Quem estava certo, o governo ou o jornal? Óbvio que era o “Post”.
Recorde-se que foi
uma série de reportagens do "The Washington Post" que levou à queda
do presidente Richard Nixon, em 8 de agosto de 1974, que renunciou para não ter
seu "impeachment" aprovado pelo Capitólio, depois do caso de
espionagem ocorrido no edifício Watergate. São denúncias de tantos outros
jornais de renome daquele país que têm levantado a opinião pública mundial
contra os abusos cometidos por paranóicos sequiosos de poder, que violentam os
direitos humanos nas mais variadas formas e diversos lugares da Terra,
prendendo, expropriando bens, torturando, matando e difamando pessoas,
geralmente impotentes para se defenderem.
O
que seria do mundo sem uma imprensa livre? Os cidadãos sentir-se-iam inseguros
até para sair de casa sem essa tribuna para denunciar as mazelas e a
prepotência dos que se valem do poder público para promover interesses
pessoais, a sociedade, inclusive, poderia até mesmo se desorganizar com os
indivíduos sentindo-se ameaçados em sua integridade, criando leis próprias,
calcadas apenas na força.
Não
é mera coincidência o fato das maiores atrocidades e genocídios acontecerem
onde a atuação dos órgãos de divulgação é restringida e controlada pelo Estado.

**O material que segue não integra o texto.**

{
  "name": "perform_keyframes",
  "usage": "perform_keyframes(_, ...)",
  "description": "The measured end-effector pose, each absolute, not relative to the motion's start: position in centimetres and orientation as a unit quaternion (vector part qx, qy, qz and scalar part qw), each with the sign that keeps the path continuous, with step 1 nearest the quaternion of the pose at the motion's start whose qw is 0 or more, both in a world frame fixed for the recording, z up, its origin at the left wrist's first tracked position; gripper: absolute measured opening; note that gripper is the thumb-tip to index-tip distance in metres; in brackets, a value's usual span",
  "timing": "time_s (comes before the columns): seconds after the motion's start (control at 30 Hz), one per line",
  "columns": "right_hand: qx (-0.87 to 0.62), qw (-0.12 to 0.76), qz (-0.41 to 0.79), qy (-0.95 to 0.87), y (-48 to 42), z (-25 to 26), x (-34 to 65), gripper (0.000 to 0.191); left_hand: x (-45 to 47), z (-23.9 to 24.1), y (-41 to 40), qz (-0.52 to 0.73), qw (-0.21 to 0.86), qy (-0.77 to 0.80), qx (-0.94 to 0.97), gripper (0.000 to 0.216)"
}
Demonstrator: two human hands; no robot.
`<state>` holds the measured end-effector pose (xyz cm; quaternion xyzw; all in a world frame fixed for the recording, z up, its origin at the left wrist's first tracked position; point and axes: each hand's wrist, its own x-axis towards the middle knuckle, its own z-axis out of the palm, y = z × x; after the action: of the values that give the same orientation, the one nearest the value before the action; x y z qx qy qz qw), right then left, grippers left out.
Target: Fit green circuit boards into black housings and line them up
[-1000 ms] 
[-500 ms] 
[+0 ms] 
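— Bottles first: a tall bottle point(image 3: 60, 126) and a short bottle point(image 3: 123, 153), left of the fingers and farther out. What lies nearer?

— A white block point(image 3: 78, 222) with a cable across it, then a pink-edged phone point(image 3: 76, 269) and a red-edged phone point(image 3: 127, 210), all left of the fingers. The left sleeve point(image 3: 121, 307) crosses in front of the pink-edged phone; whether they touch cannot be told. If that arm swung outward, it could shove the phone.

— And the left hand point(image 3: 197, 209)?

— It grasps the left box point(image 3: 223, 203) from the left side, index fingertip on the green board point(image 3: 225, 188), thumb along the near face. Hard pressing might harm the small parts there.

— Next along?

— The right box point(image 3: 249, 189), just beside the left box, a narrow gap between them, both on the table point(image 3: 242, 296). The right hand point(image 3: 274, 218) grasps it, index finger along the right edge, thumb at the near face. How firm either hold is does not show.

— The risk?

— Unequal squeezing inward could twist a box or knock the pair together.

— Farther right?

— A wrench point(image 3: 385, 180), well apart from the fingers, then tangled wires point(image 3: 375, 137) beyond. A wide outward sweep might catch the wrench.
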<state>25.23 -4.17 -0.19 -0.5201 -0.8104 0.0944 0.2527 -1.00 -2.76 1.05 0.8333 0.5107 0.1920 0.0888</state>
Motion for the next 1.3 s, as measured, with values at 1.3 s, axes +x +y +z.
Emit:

Onde a imprensa é manietada e amordaçada e impedida de exercer a sua missão de
informar e alertar a opinião pública. O mesmo meio com o qual se pode despertar
a consciência das pessoas, porém, se mal empregado, tende a alienar os
cidadãos. A televisão, pela sua instantaneidade, era, até não faz muito,
veículo virtualmente imbatível em termos de ser o primeiro a dar a notícia,
antes do advento da internet. Hoje é a rede mundial de computadores que é
insuperável no quesito instantaneidade. Esse poder fantástico implica também em
uma responsabilidade proporcional, que quase nunca fica clara a quem compete
tratar do assunto.
O
jornalista francês François Henri de Virieu, num ensaio publicado pelo
"Caderno de Sábado", do "Jornal da Tarde", constatou:
"...O sistema midiático, isto é, a televisão e todas as redes por cabo,
fibras ópticas, feixes hertzianos ou satélites que fazem circular a informação,
pesa cada vez mais em nossa vida política e social. Ninguém comanda
verdadeiramente este conjunto. Não há mais cidadão Kane, pois as
responsabilidades estão muito diluídas. Mas todas as nossas instituições são
afetadas por ela". E como são... Hoje em dia um político não ganha mais
eleições pela mensagem que emite, pelo programa de governo que propõe, mas pela
imagem que transmite em suas aparições na TV. Isto ocorreu, por exemplo, nos
Estados Unidos, com John Kennedy em relação a Richard Nixon. E repetiu-se com
Ronald Reagan em seu confronto com Jimmy Carter, com George Bush (pai), com
Bill Clinton, com George W. Bush e com Barak Obama.
A
fartura de informação e, pior, além de tudo truncada, tende a conduzir a
opinião pública, cada vez mais participante das decisões dos políticos, a
terríveis equívocos na avaliação de crises. O norte-americano Daniel J. Boorstin
observou a esse respeito: "A Revolução Russa de 1917 alimentou a euforia
norte-americana com a deposição do regime opressivo do czar e a ascensão do
governo popular num vasto território. O terror bolchevista e o regime
totalitário stalinista que vieram depois fizeram-nos repensar as coisas. Os
acontecimentos de 1917 teriam sido apenas uma guerra civil que substituiu os
czares pelos 'comiczares'?"
Portanto, é pertinente a crítica de Umberto
Eco ao “sistema de celebridade”. Todos os meios de comunicação, sem exceção,
para merecerem esse título e não se transformarem em meros panfletos ou
porta-vozes de propaganda política do partido “x”, “y” ou “z”, deveriam se
limitar a noticiar, com absoluto rigor, o que acontece, sem nenhuma concessão,
mas sem fazer juízo de valor (função exclusiva de leitores, ouvintes,
telespectadores ou internautas, dependendo do meio pelo qual as pessoas se
informam). Não têm o direito de, proposital ou acidentalmente, deliberada ou
fortuitamente, serem notícia ou a induzirem a acontecer. Credibilidade não se
ganha de graça, mas se conquista no dia a dia.